■ WORK TASK
Each entry below should be printed exactly, with every image left out.

[[ DATA RECORDS, beginning ]]

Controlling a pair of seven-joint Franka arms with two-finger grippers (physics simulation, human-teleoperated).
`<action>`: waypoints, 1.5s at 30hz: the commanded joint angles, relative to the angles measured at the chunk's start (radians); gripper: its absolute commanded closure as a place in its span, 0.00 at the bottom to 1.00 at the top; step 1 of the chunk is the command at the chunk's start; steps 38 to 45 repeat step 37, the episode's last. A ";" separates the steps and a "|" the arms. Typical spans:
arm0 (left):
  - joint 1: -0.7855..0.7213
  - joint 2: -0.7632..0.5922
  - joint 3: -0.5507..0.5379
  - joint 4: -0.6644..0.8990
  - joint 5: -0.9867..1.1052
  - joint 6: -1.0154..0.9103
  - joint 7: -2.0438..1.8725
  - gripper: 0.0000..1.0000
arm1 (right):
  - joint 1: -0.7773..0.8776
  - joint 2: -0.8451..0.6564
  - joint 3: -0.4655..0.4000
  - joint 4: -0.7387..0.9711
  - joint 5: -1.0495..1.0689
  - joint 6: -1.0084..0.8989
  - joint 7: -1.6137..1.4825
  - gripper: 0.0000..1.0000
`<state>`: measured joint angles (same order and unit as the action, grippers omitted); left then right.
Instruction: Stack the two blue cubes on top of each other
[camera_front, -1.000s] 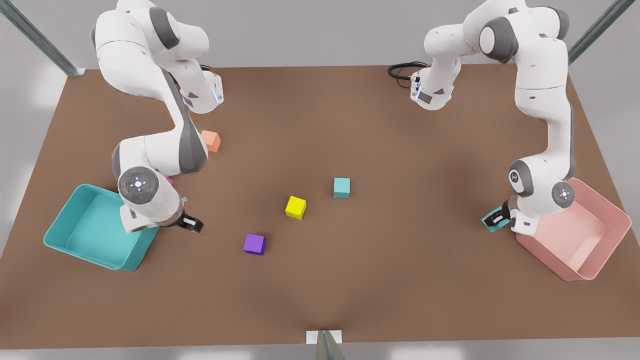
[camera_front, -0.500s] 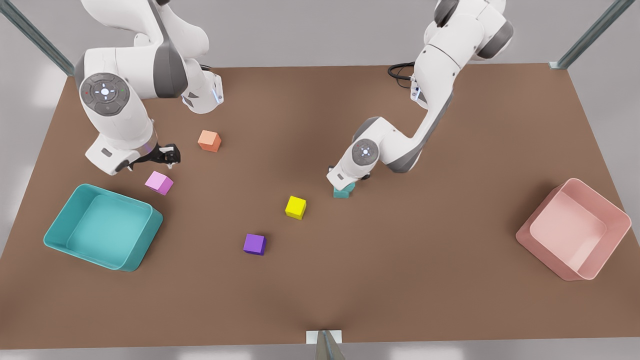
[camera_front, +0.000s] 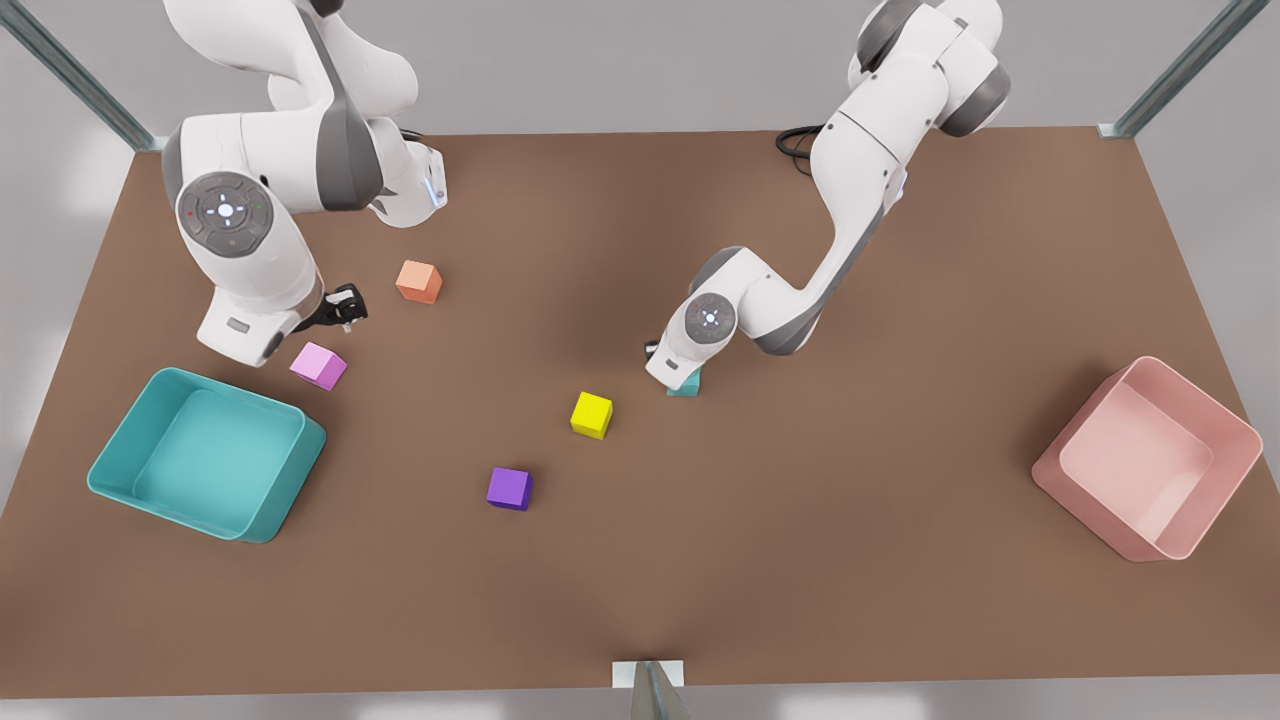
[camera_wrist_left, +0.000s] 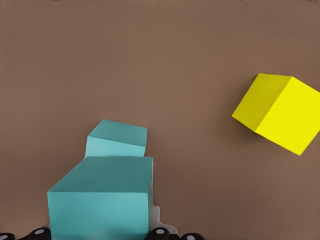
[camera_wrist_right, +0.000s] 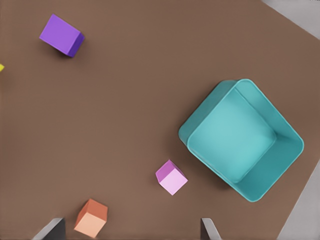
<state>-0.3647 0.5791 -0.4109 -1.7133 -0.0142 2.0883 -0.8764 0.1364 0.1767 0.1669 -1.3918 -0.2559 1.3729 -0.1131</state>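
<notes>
My left gripper (camera_front: 672, 376) hangs at the table's middle, shut on one blue cube (camera_wrist_left: 100, 197); its dark fingertips flank the cube in the left wrist view. The second blue cube (camera_wrist_left: 117, 140) rests on the table just beyond and below the held one, slightly turned. In the front view the wrist covers most of the pair, and a teal corner (camera_front: 689, 384) shows under it. I cannot tell whether the two cubes touch. My right gripper (camera_front: 345, 305) waits at the front view's left, open and holding nothing, above a pink cube (camera_front: 318, 365).
A yellow cube (camera_front: 591, 415) sits close to the blue cubes, a purple cube (camera_front: 510, 488) nearer the front edge, an orange cube (camera_front: 418, 281) by the right gripper. A large teal bin (camera_front: 290, 490) stands at the front view's left, a pink bin (camera_front: 1090, 510) at its right.
The left gripper carried its blue cube from beside the pink bin to the cube at the middle and has settled lower over it. The right gripper rose from the teal bin toward the pink cube.
</notes>
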 joint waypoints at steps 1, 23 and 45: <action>0.001 0.001 0.000 0.000 0.003 0.012 -0.173 0.36 | 0.000 0.000 0.000 0.000 0.001 0.000 -0.154 0.00; 0.148 -0.127 0.004 0.346 0.036 -0.660 -0.009 0.00 | 0.006 -0.006 -0.007 -0.001 -0.002 0.008 -0.154 0.00; 0.224 -0.423 0.409 0.235 -0.024 -0.783 0.817 0.00 | 0.006 -0.051 -0.009 -0.059 0.004 0.043 -0.082 0.00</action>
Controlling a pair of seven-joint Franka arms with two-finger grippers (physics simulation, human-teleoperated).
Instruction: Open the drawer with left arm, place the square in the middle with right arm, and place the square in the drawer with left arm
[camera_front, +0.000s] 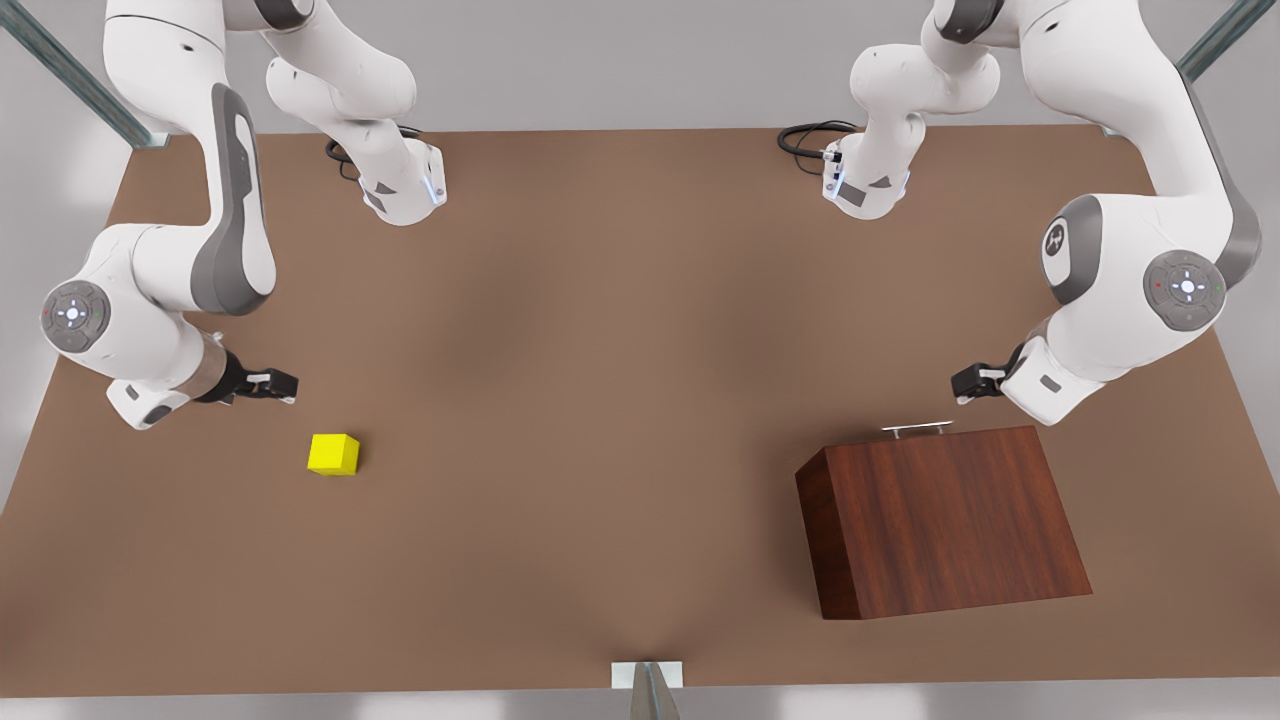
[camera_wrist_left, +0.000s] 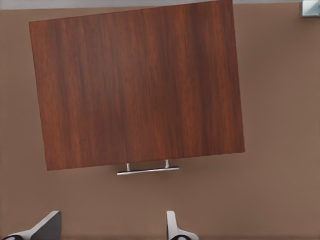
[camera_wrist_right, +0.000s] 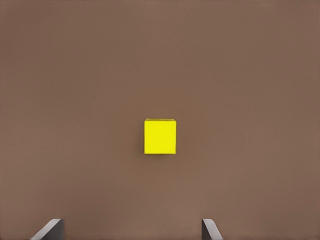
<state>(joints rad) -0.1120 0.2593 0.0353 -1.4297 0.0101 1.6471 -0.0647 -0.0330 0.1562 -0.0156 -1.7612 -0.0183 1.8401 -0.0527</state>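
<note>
One yellow square, one closed drawer

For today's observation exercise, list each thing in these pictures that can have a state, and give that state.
Drawer: shut, handle untouched.
Cube: resting on the table, not held.
Left claw: open, beside the handle, holding nothing.
Right claw: open, near the cube, apart from it.

The front view looks steeply down on the whole worktop from high opposite the arm bases. The left wrist view faces straight down over the cabinet, nearer. The right wrist view faces straight down over the square, beside it.
</note>
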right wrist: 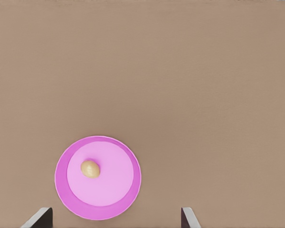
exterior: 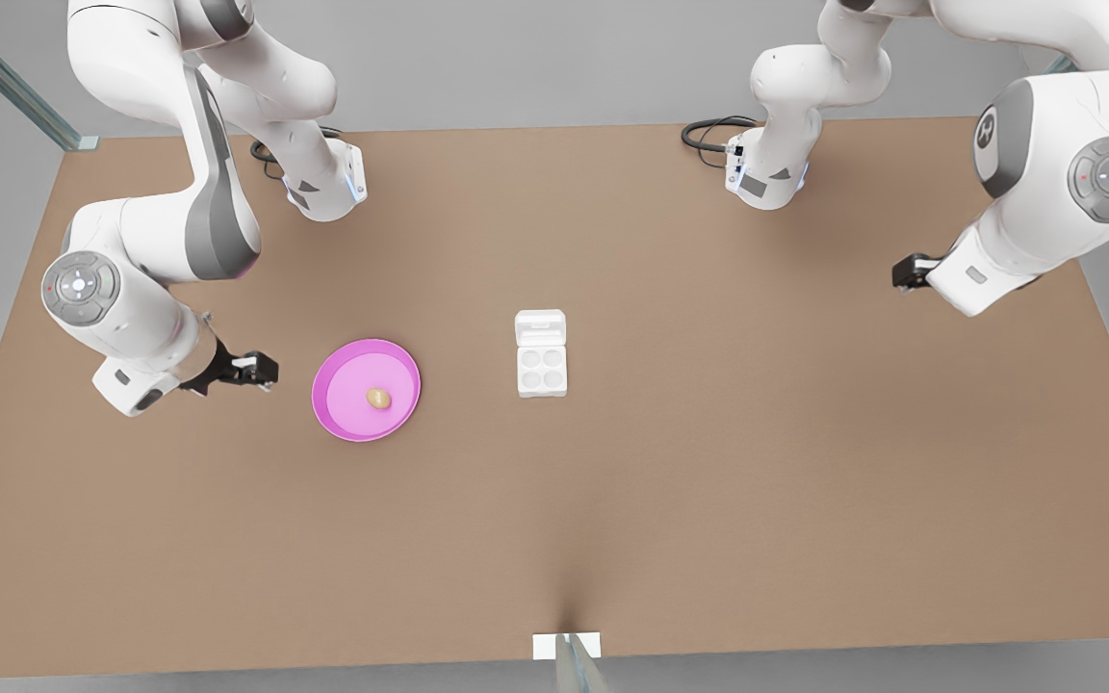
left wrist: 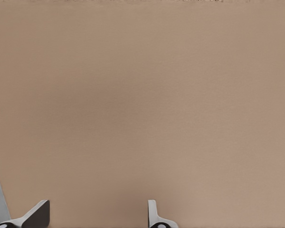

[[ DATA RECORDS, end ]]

■ TASK SOLUTION
Controlling a pair of seven-joint Franka arms with two-finger grippers (physics simulation, human-teleoperated).
`<action>`: waypoints, 1.5s at 30hz: the commanded joint angles, relative to the angles measured at the chunk's start (radians); gripper: its absolute commanded closure as a place in its span, 0.00 at the bottom to 1.00 at the top; step 1 of the chunk is the command at the chunk's start; steps 38 to 45 repeat step 37, the episode's last. A ";" separates the steps and a "|" the arms. Typical spans:
arm0 (left):
  - joint 1: -0.7855..0.7213
  - joint 2: -0.7632..0.5922
  - joint 3: -0.5507..0.5379
  - joint 4: -0.6644..0.8990
  - joint 5: -0.9867..1.1052
  - joint 6: -1.0154..0.9103
  - joint 7: -2.0438..1.8725
  - gripper: 0.0000..1.0000
arm1 (right):
  - joint 1: -0.7773..0.8776
  - joint 2: -0.8451..0.6564
  - joint 3: -0.4655..0.4000
  - joint 4: -0.7387..0.9711
  - joint 5: -1.0495..1.0689
  - joint 6: -1.0084..0.8989
  - joint 7: -1.6137..1.4825
  - gripper: 0.0000..1.0000
`<state>`: measured joint angles (same order and unit as the action, grippers omitted); left then right.
Instruction: Stack the two blue cubes on top of each other
[camera_front, -1.000s] 
[camera_front, -0.500s] 
[camera_front, +0.000s] 
[camera_wrist_left, +0.000s] 
[camera_wrist_right, +0.000s] 
<state>-0.3647 0.5791 -0.4109 -1.7133 -0.0142 2.0883 -0.8764 0.1364 0.1767 0.1669 -1.3918 -0.2559 1.3729 -0.1131</state>
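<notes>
My left gripper (camera_front: 672, 376) hangs at the table's middle, shut on one blue cube (camera_wrist_left: 100, 197); its dark fingertips flank the cube in the left wrist view. The second blue cube (camera_wrist_left: 117, 140) rests on the table just beyond and below the held one, slightly turned. In the front view the wrist covers most of the pair, and a teal corner (camera_front: 689, 384) shows under it. I cannot tell whether the two cubes touch. My right gripper (camera_front: 345, 305) waits at the front view's left, open and holding nothing, above a pink cube (camera_front: 318, 365).
A yellow cube (camera_front: 591, 415) sits close to the blue cubes, a purple cube (camera_front: 510, 488) nearer the front edge, an orange cube (camera_front: 418, 281) by the right gripper. A large teal bin (camera_front: 290, 490) stands at the front view's left, a pink bin (camera_front: 1090, 510) at its right.
The left gripper carried its blue cube from beside the pink bin to the cube at the middle and has settled lower over it. The right gripper rose from the teal bin toward the pink cube.
</notes>
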 joint waypoints at steps 1, 23 and 45: <action>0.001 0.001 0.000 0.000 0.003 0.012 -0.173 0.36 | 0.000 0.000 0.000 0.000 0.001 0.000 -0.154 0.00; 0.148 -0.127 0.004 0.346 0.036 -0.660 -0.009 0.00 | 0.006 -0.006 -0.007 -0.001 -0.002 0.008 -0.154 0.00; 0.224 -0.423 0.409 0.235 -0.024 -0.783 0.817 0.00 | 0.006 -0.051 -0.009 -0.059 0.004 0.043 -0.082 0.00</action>
Controlling a pair of seven-joint Franka arms with two-finger grippers (physics simulation, human-teleoperated).
Instruction: Open the drawer with left arm, place the square in the middle with right arm, and place the square in the drawer with left arm
[camera_front, +0.000s] 
[camera_wrist_left, +0.000s] 
[camera_wrist_right, +0.000s] 
<state>(joints rad) -0.1120 0.2593 0.0353 -1.4297 0.0101 1.6471 -0.0647 -0.0330 0.1562 -0.0156 -1.7612 -0.0183 1.8401 -0.0527</state>
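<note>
One yellow square, one closed drawer

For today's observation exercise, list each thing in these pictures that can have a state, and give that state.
Drawer: shut, handle untouched.
Cube: resting on the table, not held.
Left claw: open, beside the handle, holding nothing.
Right claw: open, near the cube, apart from it.

The front view looks steeply down on the whole worktop from high opposite the arm bases. The left wrist view faces straight down over the cabinet, nearer. The right wrist view faces straight down over the square, beside it.
</note>
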right wrist: 
exterior: 
left wrist: 

Nothing further is needed for the exercise.